## WHAT TO WORK ON
Give back the entire listing verbatim.

## RECORDS PROVIDED
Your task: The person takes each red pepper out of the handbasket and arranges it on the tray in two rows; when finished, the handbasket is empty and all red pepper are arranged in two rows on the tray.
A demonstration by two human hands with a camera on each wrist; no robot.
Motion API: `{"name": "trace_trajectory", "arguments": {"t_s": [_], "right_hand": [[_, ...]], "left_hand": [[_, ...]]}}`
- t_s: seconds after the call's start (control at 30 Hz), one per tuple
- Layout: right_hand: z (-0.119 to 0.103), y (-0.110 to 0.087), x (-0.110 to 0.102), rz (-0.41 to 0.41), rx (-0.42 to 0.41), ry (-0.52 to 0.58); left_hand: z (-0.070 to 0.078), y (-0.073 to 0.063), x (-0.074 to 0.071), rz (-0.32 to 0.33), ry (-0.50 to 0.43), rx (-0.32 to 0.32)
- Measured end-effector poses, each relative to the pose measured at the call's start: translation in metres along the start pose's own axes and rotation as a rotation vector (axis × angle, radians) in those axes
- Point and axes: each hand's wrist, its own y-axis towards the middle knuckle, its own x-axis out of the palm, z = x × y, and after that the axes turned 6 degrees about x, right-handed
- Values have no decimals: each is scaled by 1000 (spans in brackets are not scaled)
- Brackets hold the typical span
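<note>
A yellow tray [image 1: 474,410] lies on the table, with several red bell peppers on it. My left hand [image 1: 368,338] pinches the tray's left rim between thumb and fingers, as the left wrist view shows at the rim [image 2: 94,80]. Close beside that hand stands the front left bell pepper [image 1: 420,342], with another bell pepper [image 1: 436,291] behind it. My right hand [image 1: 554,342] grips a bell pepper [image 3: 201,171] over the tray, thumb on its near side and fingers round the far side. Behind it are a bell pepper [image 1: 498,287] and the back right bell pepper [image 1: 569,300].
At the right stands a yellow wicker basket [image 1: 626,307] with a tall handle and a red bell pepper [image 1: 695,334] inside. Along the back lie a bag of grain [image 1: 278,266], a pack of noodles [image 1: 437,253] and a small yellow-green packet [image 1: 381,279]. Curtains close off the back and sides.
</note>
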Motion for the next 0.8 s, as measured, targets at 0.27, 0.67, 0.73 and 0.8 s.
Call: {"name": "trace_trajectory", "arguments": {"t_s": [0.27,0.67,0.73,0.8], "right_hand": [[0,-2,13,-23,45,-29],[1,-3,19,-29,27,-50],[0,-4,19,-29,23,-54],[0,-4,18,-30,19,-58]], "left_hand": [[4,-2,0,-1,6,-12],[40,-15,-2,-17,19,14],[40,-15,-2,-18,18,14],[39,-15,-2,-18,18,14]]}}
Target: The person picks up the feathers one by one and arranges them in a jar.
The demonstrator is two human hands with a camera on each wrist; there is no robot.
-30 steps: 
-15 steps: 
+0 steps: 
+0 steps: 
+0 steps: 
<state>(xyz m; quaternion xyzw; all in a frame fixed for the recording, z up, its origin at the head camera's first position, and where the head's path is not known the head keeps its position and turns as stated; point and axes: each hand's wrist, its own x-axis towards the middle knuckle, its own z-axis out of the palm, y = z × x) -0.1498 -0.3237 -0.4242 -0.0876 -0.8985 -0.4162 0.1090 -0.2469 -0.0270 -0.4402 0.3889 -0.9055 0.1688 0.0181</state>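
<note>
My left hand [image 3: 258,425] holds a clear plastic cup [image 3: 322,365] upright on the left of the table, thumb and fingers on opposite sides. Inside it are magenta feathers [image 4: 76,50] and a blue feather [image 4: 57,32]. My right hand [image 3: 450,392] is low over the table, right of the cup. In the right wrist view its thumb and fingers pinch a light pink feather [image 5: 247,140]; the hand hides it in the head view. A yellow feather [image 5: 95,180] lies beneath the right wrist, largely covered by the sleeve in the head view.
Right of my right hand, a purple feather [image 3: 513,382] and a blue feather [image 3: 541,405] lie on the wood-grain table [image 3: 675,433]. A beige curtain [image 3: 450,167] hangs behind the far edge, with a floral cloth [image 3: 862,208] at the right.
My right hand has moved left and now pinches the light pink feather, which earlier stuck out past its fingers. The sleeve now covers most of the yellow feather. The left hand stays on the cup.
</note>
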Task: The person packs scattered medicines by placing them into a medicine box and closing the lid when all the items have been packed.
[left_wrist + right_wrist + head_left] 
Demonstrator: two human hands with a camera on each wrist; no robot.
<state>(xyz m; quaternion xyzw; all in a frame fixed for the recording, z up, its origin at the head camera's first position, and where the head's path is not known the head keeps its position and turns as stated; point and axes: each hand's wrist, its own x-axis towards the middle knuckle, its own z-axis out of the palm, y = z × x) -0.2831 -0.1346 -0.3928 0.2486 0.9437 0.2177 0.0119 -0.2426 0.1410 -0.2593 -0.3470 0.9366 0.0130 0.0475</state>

## ANSWER SECTION
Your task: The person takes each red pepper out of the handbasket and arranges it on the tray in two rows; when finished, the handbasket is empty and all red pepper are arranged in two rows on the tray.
A demonstration by two human hands with a camera on each wrist; no robot.
Motion API: `{"name": "trace_trajectory", "arguments": {"t_s": [_], "right_hand": [[_, ...]], "left_hand": [[_, ...]]}}`
- t_s: seconds after the call's start (control at 30 Hz), one per tuple
- Layout: right_hand: z (-0.119 to 0.103), y (-0.110 to 0.087), x (-0.110 to 0.102), rz (-0.41 to 0.41), rx (-0.42 to 0.41), ry (-0.52 to 0.58); left_hand: z (-0.070 to 0.078), y (-0.073 to 0.063), x (-0.074 to 0.071), rz (-0.32 to 0.33), ry (-0.50 to 0.43), rx (-0.32 to 0.32)
- Measured end-effector poses, each relative to the pose measured at the call's start: translation in metres along the start pose's own axes and rotation as a rotation vector (axis × angle, radians) in those axes
- Point and axes: each hand's wrist, its own y-axis towards the middle knuckle, its own x-axis out of the palm, z = x × y, and after that the axes turned 6 degrees about x, right-handed
- Values have no decimals: each is scaled by 1000 (spans in brackets are not scaled)
- Brackets hold the typical span
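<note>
A yellow tray [image 1: 474,410] lies on the table, with several red bell peppers on it. My left hand [image 1: 368,338] pinches the tray's left rim between thumb and fingers, as the left wrist view shows at the rim [image 2: 94,80]. Close beside that hand stands the front left bell pepper [image 1: 420,342], with another bell pepper [image 1: 436,291] behind it. My right hand [image 1: 554,342] grips a bell pepper [image 3: 201,171] over the tray, thumb on its near side and fingers round the far side. Behind it are a bell pepper [image 1: 498,287] and the back right bell pepper [image 1: 569,300].
At the right stands a yellow wicker basket [image 1: 626,307] with a tall handle and a red bell pepper [image 1: 695,334] inside. Along the back lie a bag of grain [image 1: 278,266], a pack of noodles [image 1: 437,253] and a small yellow-green packet [image 1: 381,279]. Curtains close off the back and sides.
</note>
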Motion for the next 0.8 s, as measured, targets at 0.27, 0.67, 0.73 and 0.8 s.
Call: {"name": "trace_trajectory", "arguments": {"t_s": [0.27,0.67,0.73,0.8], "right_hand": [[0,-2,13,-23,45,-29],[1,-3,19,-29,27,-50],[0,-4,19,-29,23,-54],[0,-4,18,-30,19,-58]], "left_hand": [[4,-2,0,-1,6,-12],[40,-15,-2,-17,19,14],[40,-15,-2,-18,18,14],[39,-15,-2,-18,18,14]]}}
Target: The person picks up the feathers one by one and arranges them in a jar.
The demonstrator is two human hands with a camera on each wrist; there is no robot.
-30 steps: 
-15 steps: 
+0 steps: 
+0 steps: 
+0 steps: 
<state>(xyz m; quaternion xyzw; all in a frame fixed for the recording, z up, its origin at the head camera's first position, and where the head's path is not known the head keeps its position and turns as stated; point and axes: each hand's wrist, its own x-axis towards the middle knuckle, its own z-axis out of the palm, y = z × x) -0.1498 -0.3237 -0.4242 -0.0876 -0.8985 -0.4162 0.1090 -0.2469 -0.0270 -0.4402 0.3889 -0.9055 0.1688 0.0181</state>
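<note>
My left hand [image 3: 258,425] holds a clear plastic cup [image 3: 322,365] upright on the left of the table, thumb and fingers on opposite sides. Inside it are magenta feathers [image 4: 76,50] and a blue feather [image 4: 57,32]. My right hand [image 3: 450,392] is low over the table, right of the cup. In the right wrist view its thumb and fingers pinch a light pink feather [image 5: 247,140]; the hand hides it in the head view. A yellow feather [image 5: 95,180] lies beneath the right wrist, largely covered by the sleeve in the head view.
Right of my right hand, a purple feather [image 3: 513,382] and a blue feather [image 3: 541,405] lie on the wood-grain table [image 3: 675,433]. A beige curtain [image 3: 450,167] hangs behind the far edge, with a floral cloth [image 3: 862,208] at the right.
My right hand has moved left and now pinches the light pink feather, which earlier stuck out past its fingers. The sleeve now covers most of the yellow feather. The left hand stays on the cup.
</note>
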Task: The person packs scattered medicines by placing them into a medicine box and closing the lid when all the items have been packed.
[left_wrist + right_wrist + head_left] 
Demonstrator: two human hands with a camera on each wrist; no robot.
<state>(xyz m; quaternion xyzw; all in a frame fixed for the recording, z up, its origin at the head camera's first position, and where the head's path is not known the head keeps its position and turns as stated; point and axes: each hand's wrist, its own x-axis towards the middle knuckle, its own z-axis out of the palm, y = z × x) -0.2831 -0.1346 -0.3928 0.2486 0.9437 0.2177 0.0119 -0.2426 0.1410 -0.2593 -0.3470 0.9366 0.0130 0.0475</state>

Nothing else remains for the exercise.